- Activity -
Every line below should come back exactly as written, though the pictures stay out.

- Collected data -

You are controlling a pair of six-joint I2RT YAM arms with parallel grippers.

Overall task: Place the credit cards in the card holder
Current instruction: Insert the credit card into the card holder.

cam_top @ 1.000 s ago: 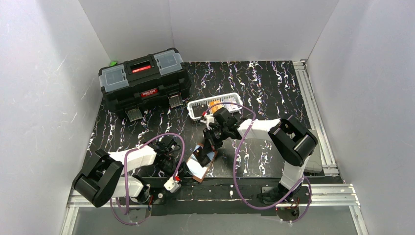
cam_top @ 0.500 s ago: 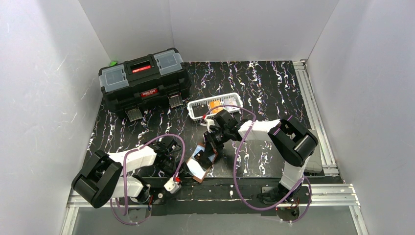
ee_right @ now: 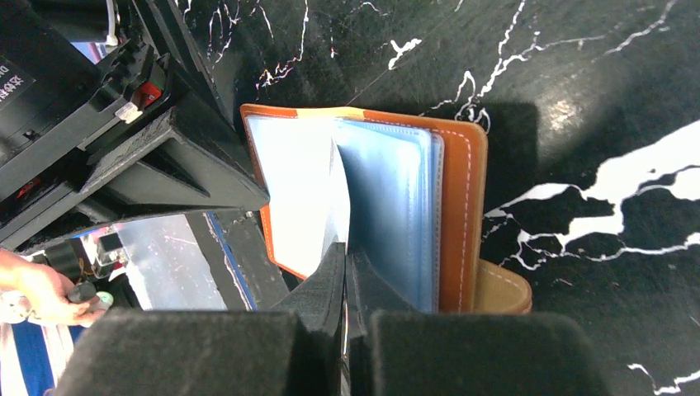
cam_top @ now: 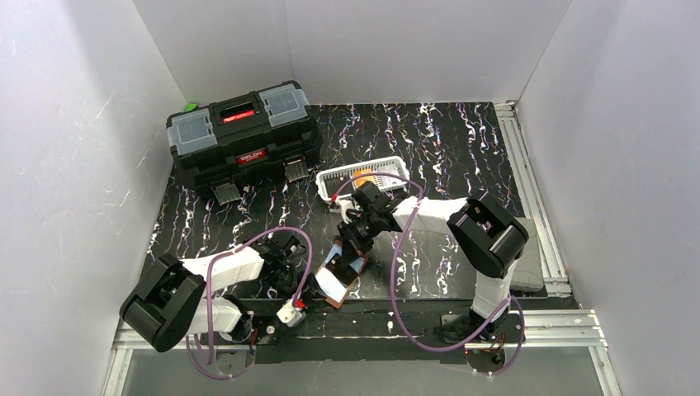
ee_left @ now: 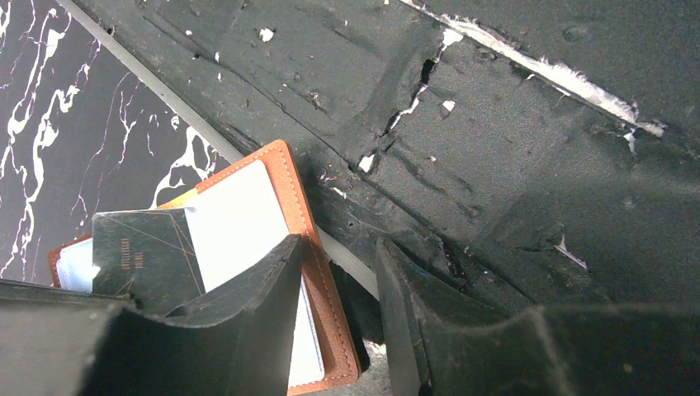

- Problem solution -
You are controlling a pair of six-joint I2RT YAM arms with parallel grippers.

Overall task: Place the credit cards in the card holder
Current instruction: Insert the credit card into the card holder.

cam_top @ 1.000 s ago: 
cam_top @ 0.500 s ago: 
ee_right @ now: 
cam_top @ now: 
ee_left @ now: 

The output is now finished.